The observed facility delivery prevalence of 85% is comparable to the estimate of 81% in 2010 provided by the District Public Health Office of Kaski , but much higher than the 35% facility delivery reported by the National Demographic Health Survey . A similar rate of facility delivery (81%) was obtained in previous studies conducted in the urban Kathmandu valley  and Pokhara city . Moreover, health system surveillance data revealed an average 43% facility delivery rate with a wide range (7% to 93%) across districts . Such geographical differences in utilisation should be taken into account when planning for service expansion and allocation of resources by the government.
Women’s education level, distance to the nearest health facility and frequency of antenatal care visits were found to be significantly associated with the likelihood of facility delivery. Our results are consistent with the literature [9, 22]. Previous studies in Nepal had also shown that a distance of more than one hour to the facility could exert a negative impact on delivery service use , while mothers with no education were more likely to deliver at home .
Birth preparedness was high in the study district and almost all women made at least one antenatal visits. Health workers at the birth centres and hospitals counselled women about preparation activities and danger signs of pregnancy and delivery. Female community health volunteers provided information to pregnant women in the communities and encouraged them to use the nearest health facility for delivery .
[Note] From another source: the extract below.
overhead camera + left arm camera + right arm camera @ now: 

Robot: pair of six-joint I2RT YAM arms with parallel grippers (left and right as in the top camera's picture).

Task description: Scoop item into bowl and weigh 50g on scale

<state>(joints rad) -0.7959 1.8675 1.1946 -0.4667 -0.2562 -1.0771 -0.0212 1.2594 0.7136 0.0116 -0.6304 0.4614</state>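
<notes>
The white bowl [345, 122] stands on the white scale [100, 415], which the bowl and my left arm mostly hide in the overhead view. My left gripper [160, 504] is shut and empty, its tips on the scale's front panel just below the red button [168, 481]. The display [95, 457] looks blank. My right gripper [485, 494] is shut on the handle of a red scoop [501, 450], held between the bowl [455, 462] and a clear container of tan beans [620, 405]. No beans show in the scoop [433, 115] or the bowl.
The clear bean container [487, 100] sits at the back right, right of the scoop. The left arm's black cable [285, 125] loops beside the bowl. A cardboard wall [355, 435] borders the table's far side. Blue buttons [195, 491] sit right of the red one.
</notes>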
Apparently, demographic factors such as age, parity, household wealth and caste became non-significant in the stepwise regression model, even though they appeared to be plausible predictors of facility delivery in the univariate analysis as well as previous studies in Nepal [15, 16] or other countries [24–29]. Firstly, these factors are highly correlated with the women’s education level. Secondly, the discrepancy in results might be due to the introduction of incentive scheme and the provision of free delivery care after implementation of the safer mother programme. In the past few years, maternity services have reached out to different social strata with regards to age, wealth and caste. Similar effects have been reported by studies in Burkina Faso  and Ghana  after the reduction of user fees. Indeed, data from the District Public Health Office of Kaski showed that facility utilisation increased from 49% in 2008 to 72% in 2009 and 81% in 2010. Increases in facility delivery have also been observed in other districts of Nepal .
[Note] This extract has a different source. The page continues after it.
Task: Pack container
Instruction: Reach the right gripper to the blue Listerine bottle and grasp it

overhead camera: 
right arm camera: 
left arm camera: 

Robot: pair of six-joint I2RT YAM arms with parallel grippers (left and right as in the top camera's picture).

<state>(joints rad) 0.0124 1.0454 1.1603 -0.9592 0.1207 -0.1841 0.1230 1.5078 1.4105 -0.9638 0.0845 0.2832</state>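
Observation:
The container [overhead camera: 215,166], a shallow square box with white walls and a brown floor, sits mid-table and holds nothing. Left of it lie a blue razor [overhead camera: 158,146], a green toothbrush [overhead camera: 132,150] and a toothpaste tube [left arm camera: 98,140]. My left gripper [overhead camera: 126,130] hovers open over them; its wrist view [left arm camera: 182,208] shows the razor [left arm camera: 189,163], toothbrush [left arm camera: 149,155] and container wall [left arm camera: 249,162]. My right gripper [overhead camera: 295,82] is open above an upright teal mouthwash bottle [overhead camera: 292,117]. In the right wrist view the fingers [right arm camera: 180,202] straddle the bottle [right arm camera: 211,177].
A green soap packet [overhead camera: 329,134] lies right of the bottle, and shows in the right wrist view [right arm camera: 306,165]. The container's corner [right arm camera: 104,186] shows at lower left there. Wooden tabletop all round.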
Because of the hilly landscape, poor or non-existent roads and the absence of systematic transport in rural areas, distance remains as the major obstacle to use a health facility. Even in urban areas, the distance and availability of transport affect the timely utilisation of delivery services. The main reason behind unplanned home birth was quick precipitation of labour, followed by lack of transport or nearby facility, similar to other studies in Nepal [16, 21] and India .
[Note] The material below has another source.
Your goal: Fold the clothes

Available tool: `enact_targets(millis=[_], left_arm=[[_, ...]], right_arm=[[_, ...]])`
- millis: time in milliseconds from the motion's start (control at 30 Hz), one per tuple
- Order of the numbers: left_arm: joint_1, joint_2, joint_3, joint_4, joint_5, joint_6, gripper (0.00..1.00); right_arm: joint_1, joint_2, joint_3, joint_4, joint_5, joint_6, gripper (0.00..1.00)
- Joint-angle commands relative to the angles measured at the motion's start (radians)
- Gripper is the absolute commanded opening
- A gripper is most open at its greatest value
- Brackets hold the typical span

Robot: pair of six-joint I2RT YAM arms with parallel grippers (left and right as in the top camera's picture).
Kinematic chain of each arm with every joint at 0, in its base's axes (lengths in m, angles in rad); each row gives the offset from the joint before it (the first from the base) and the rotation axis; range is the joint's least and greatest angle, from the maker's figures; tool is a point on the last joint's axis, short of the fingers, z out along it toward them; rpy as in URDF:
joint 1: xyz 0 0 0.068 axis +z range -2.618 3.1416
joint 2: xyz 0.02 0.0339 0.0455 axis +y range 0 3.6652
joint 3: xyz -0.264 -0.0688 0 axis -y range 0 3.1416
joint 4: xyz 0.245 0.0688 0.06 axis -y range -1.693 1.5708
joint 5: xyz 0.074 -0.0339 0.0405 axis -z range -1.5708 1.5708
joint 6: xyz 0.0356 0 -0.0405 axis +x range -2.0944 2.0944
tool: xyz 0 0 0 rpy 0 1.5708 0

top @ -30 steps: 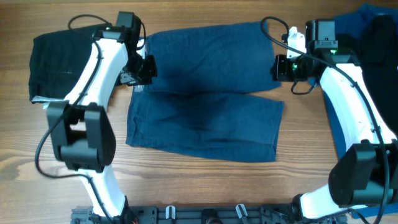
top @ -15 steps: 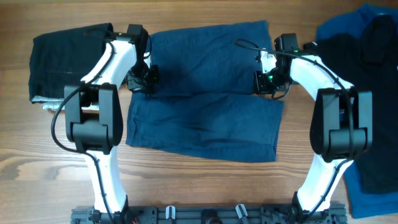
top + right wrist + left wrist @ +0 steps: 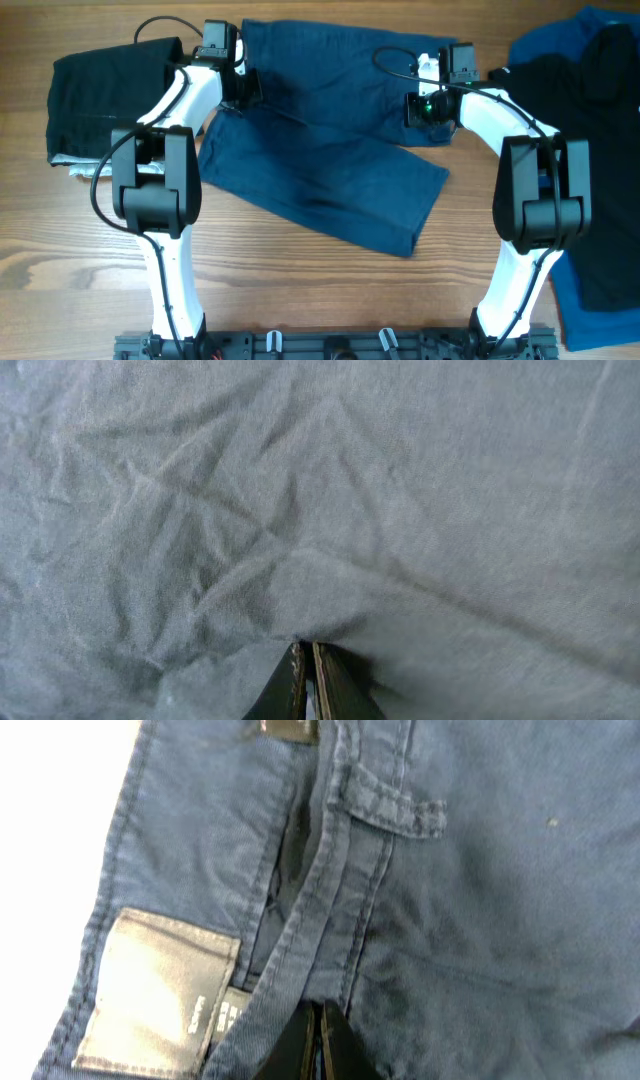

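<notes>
The dark navy-blue shorts [image 3: 330, 150] lie spread in the middle of the table, one leg along the far edge and the other slanting towards the front right. My left gripper [image 3: 248, 88] is shut on the shorts' waistband at their left end. In the left wrist view its tips [image 3: 320, 1042] pinch the waistband seam [image 3: 330, 850] beside a grey label [image 3: 155, 985]. My right gripper [image 3: 411, 107] is shut on the shorts' fabric at the right end of the far leg. In the right wrist view its tips [image 3: 307, 665] pinch a fold of wrinkled cloth [image 3: 330, 510].
A folded black garment [image 3: 100, 90] lies at the far left with a pale grey piece [image 3: 68, 166] showing under its front edge. A pile of black [image 3: 590, 110] and bright-blue [image 3: 575, 300] clothes covers the right side. Bare wood table [image 3: 300, 290] lies in front.
Both grippers have moved towards the far edge with the shorts in them. The shorts have shifted and the near leg has swung into a slant towards the front right.
</notes>
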Motion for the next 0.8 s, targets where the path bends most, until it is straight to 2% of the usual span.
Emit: enact_targets(millis=[0, 67, 167, 200, 233, 267, 333, 400, 467, 500, 600, 700, 767], left_arm=[[-0.002, 0.081, -0.018, 0.057, -0.026, 0.011, 0.04], [-0.002, 0.047, 0.023, 0.035, -0.026, 0.052, 0.04], [-0.002, -0.037, 0.105, -0.042, -0.026, 0.062, 0.1], [-0.002, -0.076, 0.133, -0.079, -0.026, 0.062, 0.14], [-0.002, -0.118, 0.154, -0.117, -0.026, 0.062, 0.29], [-0.001, -0.18, 0.163, -0.174, -0.027, 0.062, 0.36], [0.006, -0.245, 0.163, -0.263, -0.029, 0.062, 0.41], [0.017, -0.285, 0.163, -0.379, -0.055, 0.062, 0.43], [0.032, -0.288, 0.162, -0.461, -0.087, 0.062, 0.54], [0.043, -0.282, 0.159, -0.491, -0.096, 0.063, 0.56], [0.076, -0.263, 0.158, -0.536, -0.097, 0.062, 0.58], [0.106, -0.258, 0.158, -0.558, -0.097, 0.062, 0.59], [0.115, -0.258, 0.158, -0.562, -0.097, 0.062, 0.59]], right_arm=[[-0.003, 0.06, -0.016, 0.043, 0.094, 0.008, 0.08], [-0.006, 0.026, -0.002, 0.041, 0.095, 0.014, 0.15], [-0.028, -0.078, 0.023, -0.027, 0.095, 0.119, 0.22], [-0.035, -0.128, 0.024, -0.069, 0.095, 0.149, 0.28], [-0.048, -0.186, 0.024, -0.126, 0.095, 0.173, 0.33], [-0.065, -0.256, 0.024, -0.215, 0.095, 0.198, 0.38], [-0.09, -0.334, 0.023, -0.358, 0.094, 0.226, 0.46], [-0.125, -0.395, 0.018, -0.536, 0.094, 0.24, 0.49], [-0.151, -0.407, -0.003, -0.655, 0.058, 0.236, 0.49], [-0.162, -0.407, -0.026, -0.69, 0.03, 0.231, 0.49], [-0.185, -0.407, -0.14, -0.647, -0.069, 0.22, 0.48], [-0.221, -0.407, -0.295, -0.484, -0.252, 0.233, 0.49], [-0.238, -0.407, -0.353, -0.417, -0.275, 0.281, 0.49]])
There are several options to be considered to further increase the rate of facility delivery. One possibility is to establish more birth centres. However, building new or upgrading existing facilities that can provide comprehensive emergency obstetric care within easy reach of every rural woman is unlikely to be a feasible solution for Nepal in the foreseeable future. An arrangement for rapid transportation in rural areas, which help women to reach a rural birth centre or a nearby hospital quickly, also poses as a challenging logistic problem due to the difficult terrain and resource constraints.
Maternity waiting homes at or near the health facility may offer a viable option particularly for women residing in remote areas, whereby they could arrive early before the due date and wait for their delivery. Maternity waiting homes have been used in other countries but they generally differ in structure and provision of services, resulting in varying degrees of success . Although maternity waiting homes had been constructed and introduced in rural west Nepal, they were not utilised effectively by pregnant women, possibly due to unawareness of their availability and/or lack of adequate facilities . Improving and increasing maternity waiting homes may be an acceptable and affordable way to enhance the facility delivery rate and should be further investigated.
Several issues should be considered when interpreting the findings. The present study was conducted on mostly literate, young, nulliparous women, in a district of Nepal which has a relatively high adult literacy rate of 66.8% and ranks third in terms of the human development index amongst the 75 districts in Nepal . This might limit the generalizability of our findings to the whole country. Selection bias could not be ruled out because all participants were voluntary. Our recruitment process, nevertheless, ensured that they were representative of the pregnant women population in the entire catchment region of Kaski district. Moreover, to improve the accuracy of their responses, face-to-face interviews were conducted by female data enumerators who were residents of the selected areas and thus aware of the local context and issues.